» **Your objective**
Gather every line below where "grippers" appears.

--- START ---

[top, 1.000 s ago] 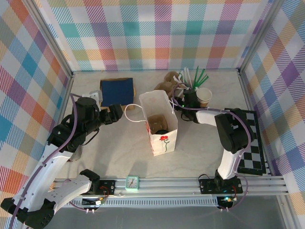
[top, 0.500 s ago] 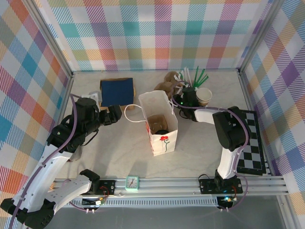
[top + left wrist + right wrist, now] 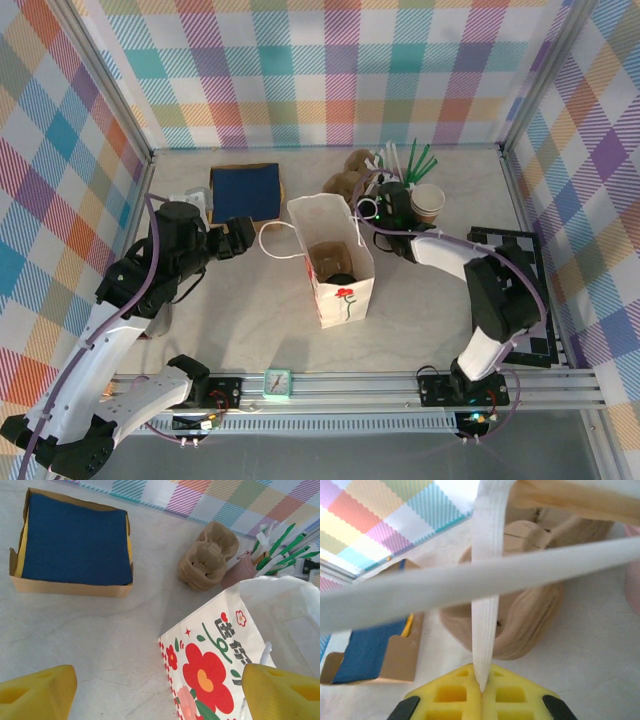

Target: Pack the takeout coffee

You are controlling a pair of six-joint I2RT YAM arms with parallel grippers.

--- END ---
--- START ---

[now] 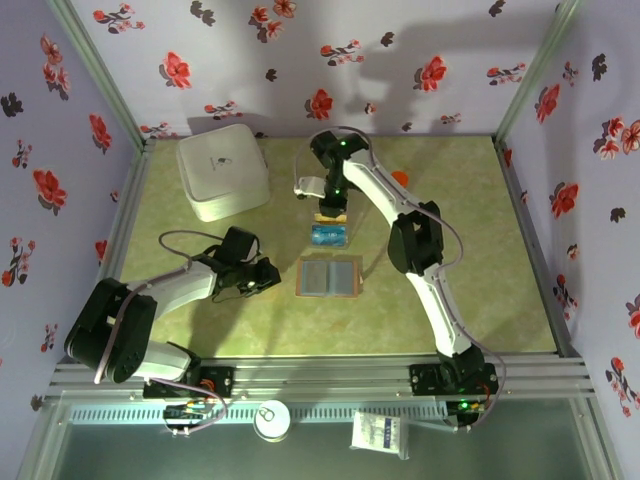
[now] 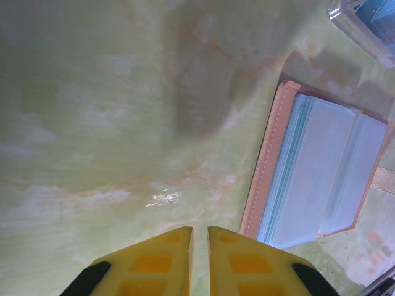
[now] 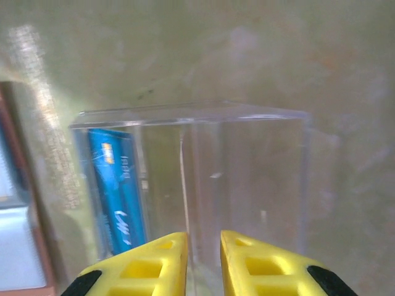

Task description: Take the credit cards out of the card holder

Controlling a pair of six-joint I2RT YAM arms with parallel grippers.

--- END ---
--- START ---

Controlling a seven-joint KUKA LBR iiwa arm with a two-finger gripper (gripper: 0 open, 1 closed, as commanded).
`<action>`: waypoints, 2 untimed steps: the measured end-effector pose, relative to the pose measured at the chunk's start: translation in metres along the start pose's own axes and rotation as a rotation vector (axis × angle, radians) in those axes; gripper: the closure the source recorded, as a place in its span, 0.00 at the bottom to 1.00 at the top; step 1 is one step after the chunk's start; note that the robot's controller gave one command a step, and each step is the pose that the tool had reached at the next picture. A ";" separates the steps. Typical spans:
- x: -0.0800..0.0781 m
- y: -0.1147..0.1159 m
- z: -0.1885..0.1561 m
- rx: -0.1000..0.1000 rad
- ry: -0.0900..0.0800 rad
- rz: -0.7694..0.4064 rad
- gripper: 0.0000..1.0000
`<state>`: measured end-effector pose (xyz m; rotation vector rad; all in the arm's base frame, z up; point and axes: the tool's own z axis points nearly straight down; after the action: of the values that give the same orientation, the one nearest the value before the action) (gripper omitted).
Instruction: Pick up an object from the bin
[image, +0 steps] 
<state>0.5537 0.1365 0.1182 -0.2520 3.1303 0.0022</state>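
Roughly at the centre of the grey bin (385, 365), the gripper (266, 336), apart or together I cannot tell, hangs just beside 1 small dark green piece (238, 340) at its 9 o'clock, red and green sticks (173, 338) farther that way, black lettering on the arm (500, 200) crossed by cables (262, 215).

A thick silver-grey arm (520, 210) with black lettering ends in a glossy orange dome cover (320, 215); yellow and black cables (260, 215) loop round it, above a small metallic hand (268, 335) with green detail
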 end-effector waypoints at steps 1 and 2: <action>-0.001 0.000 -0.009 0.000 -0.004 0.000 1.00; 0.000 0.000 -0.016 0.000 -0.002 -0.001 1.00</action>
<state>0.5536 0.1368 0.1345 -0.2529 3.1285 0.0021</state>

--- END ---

» **Solution for this task**
You are controlling a pair of six-joint I2RT YAM arms with parallel grippers.
Controlling a pair of six-joint I2RT YAM arms with parallel grippers.

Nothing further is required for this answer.